* [WHAT THIS TASK INVOLVES] Send back every record exactly.

Records drawn from a dataset:
-*-*-

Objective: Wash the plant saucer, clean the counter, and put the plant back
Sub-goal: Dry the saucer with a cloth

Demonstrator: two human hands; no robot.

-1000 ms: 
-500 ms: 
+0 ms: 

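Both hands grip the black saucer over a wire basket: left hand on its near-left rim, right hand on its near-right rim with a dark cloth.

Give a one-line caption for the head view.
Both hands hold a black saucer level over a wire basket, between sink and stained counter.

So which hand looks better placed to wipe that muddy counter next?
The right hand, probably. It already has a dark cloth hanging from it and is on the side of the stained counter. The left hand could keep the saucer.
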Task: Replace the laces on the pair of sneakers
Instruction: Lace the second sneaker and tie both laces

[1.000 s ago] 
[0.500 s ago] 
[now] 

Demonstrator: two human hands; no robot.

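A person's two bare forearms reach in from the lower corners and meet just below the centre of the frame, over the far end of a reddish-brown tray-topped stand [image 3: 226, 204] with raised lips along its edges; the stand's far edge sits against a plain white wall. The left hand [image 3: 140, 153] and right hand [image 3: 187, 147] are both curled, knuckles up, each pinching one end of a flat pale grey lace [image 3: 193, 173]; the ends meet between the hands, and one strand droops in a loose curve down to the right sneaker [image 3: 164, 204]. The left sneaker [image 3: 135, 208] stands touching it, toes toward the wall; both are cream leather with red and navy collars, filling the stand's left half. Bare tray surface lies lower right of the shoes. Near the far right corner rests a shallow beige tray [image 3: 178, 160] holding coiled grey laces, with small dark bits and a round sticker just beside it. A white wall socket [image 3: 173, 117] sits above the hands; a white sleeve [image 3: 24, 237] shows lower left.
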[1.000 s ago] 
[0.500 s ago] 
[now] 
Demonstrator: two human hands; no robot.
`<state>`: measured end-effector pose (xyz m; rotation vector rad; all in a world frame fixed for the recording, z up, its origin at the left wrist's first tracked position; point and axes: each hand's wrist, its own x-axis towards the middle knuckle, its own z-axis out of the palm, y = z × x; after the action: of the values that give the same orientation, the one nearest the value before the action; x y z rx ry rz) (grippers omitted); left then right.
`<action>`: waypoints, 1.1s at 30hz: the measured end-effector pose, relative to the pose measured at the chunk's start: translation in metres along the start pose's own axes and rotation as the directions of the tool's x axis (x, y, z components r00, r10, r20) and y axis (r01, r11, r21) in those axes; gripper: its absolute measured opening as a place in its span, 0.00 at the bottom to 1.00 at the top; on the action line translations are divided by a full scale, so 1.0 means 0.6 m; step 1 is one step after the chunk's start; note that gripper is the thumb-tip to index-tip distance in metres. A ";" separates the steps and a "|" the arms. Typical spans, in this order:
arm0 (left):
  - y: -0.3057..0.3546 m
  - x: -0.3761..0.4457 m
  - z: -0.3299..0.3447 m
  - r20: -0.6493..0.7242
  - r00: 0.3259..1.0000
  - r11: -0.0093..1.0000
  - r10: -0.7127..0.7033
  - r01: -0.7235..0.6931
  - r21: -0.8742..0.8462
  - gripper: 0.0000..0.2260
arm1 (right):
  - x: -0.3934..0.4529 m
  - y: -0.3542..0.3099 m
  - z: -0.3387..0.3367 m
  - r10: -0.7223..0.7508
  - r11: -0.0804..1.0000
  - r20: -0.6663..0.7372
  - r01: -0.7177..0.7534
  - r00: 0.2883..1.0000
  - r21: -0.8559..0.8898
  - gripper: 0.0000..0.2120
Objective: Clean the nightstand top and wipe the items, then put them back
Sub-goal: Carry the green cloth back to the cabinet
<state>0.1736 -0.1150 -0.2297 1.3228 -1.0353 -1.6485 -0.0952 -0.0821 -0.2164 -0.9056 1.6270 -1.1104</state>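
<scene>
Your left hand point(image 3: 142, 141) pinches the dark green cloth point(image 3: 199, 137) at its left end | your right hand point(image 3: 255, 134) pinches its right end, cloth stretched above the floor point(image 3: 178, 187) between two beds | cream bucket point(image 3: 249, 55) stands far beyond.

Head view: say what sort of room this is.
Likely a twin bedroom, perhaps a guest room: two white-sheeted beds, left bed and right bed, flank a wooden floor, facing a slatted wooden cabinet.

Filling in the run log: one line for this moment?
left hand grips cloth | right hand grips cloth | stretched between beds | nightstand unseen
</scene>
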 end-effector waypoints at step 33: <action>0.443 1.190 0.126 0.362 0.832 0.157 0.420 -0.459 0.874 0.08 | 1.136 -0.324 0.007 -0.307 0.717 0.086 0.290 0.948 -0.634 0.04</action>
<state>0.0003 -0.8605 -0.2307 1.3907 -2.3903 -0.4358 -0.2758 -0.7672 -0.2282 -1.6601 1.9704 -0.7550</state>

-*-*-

* [ANSWER SECTION]
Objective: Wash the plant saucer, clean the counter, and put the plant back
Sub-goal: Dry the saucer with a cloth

Demonstrator: two human hands; no robot.

-1000 ms: 
-500 ms: 
+0 ms: 

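Both hands grip the black saucer over a wire basket: left hand on its near-left rim, right hand on its near-right rim with a dark cloth.

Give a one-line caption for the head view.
Both hands hold a black saucer level over a wire basket, between sink and stained counter.

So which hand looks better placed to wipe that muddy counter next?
The right hand, probably. It already has a dark cloth hanging from it and is on the side of the stained counter. The left hand could keep the saucer.
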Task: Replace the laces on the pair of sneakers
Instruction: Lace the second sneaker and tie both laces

[1.000 s ago] 
[0.500 s ago] 
[now] 

Demonstrator: two human hands; no robot.

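A person's two bare forearms reach in from the lower corners and meet just below the centre of the frame, over the far end of a reddish-brown tray-topped stand [image 3: 226, 204] with raised lips along its edges; the stand's far edge sits against a plain white wall. The left hand [image 3: 140, 153] and right hand [image 3: 187, 147] are both curled, knuckles up, each pinching one end of a flat pale grey lace [image 3: 193, 173]; the ends meet between the hands, and one strand droops in a loose curve down to the right sneaker [image 3: 164, 204]. The left sneaker [image 3: 135, 208] stands touching it, toes toward the wall; both are cream leather with red and navy collars, filling the stand's left half. Bare tray surface lies lower right of the shoes. Near the far right corner rests a shallow beige tray [image 3: 178, 160] holding coiled grey laces, with small dark bits and a round sticker just beside it. A white wall socket [image 3: 173, 117] sits above the hands; a white sleeve [image 3: 24, 237] shows lower left.
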[1.000 s ago] 
[0.500 s ago] 
[now] 
Demonstrator: two human hands; no robot.
`<state>`: measured end-effector pose (xyz m; rotation vector rad; all in a world frame fixed for the recording, z up, its origin at the left wrist's first tracked position; point and axes: each hand's wrist, its own x-axis towards the middle knuckle, its own z-axis out of the palm, y = z × x; after the action: of the values that give the same orientation, the one nearest the value before the action; x y z rx ry rz) (grippers omitted); left then right.
`<action>`: waypoints, 1.1s at 30hz: the measured end-effector pose, relative to the pose measured at the chunk's start: translation in metres along the start pose's own axes and rotation as the directions of the tool's x axis (x, y, z components r00, r10, r20) and y axis (r01, r11, r21) in those axes; gripper: its absolute measured opening as a place in its span, 0.00 at the bottom to 1.00 at the top; on the action line translations are divided by a full scale, so 1.0 means 0.6 m; step 1 is one step after the chunk's start; note that gripper is the thumb-tip to index-tip distance in metres. A ";" separates the steps and a "|" the arms. Typical spans, in this order:
arm0 (left):
  - y: -0.3057..0.3546 m
  - x: -0.3761..0.4457 m
  - z: -0.3299..0.3447 m
  - r20: -0.6493..0.7242
  - r00: 0.3259..1.0000
  - r11: -0.0093..1.0000
  - r10: -0.7127..0.7033
  - r01: -0.7235..0.6931
  - r21: -0.8742..0.8462
  - gripper: 0.0000..0.2260
arm1 (right):
  - x: -0.3934..0.4529 m
  - y: -0.3542..0.3099 m
  - z: -0.3387..0.3367 m
  - r10: -0.7223..0.7508
  - r11: -0.0804..1.0000
  - r20: -0.6663..0.7372
  - r01: -0.7177..0.7534
  - r00: 0.2883..1.0000
  - r21: -0.8559..0.8898
  - gripper: 0.0000..0.2120
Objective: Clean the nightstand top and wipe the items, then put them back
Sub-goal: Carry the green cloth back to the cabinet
<state>0.1736 -0.1150 -0.2297 1.3228 -1.0353 -1.6485 -0.0952 -0.0821 -0.2164 -0.9056 1.6270 -1.1104</state>
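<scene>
Your left hand point(image 3: 142, 141) pinches the dark green cloth point(image 3: 199, 137) at its left end | your right hand point(image 3: 255, 134) pinches its right end, cloth stretched above the floor point(image 3: 178, 187) between two beds | cream bucket point(image 3: 249, 55) stands far beyond.

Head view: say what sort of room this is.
Likely a twin bedroom, perhaps a guest room: two white-sheeted beds, left bed and right bed, flank a wooden floor, facing a slatted wooden cabinet.

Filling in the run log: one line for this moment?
left hand grips cloth | right hand grips cloth | stretched between beds | nightstand unseen
</scene>
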 end-effector waypoints at step 33: <action>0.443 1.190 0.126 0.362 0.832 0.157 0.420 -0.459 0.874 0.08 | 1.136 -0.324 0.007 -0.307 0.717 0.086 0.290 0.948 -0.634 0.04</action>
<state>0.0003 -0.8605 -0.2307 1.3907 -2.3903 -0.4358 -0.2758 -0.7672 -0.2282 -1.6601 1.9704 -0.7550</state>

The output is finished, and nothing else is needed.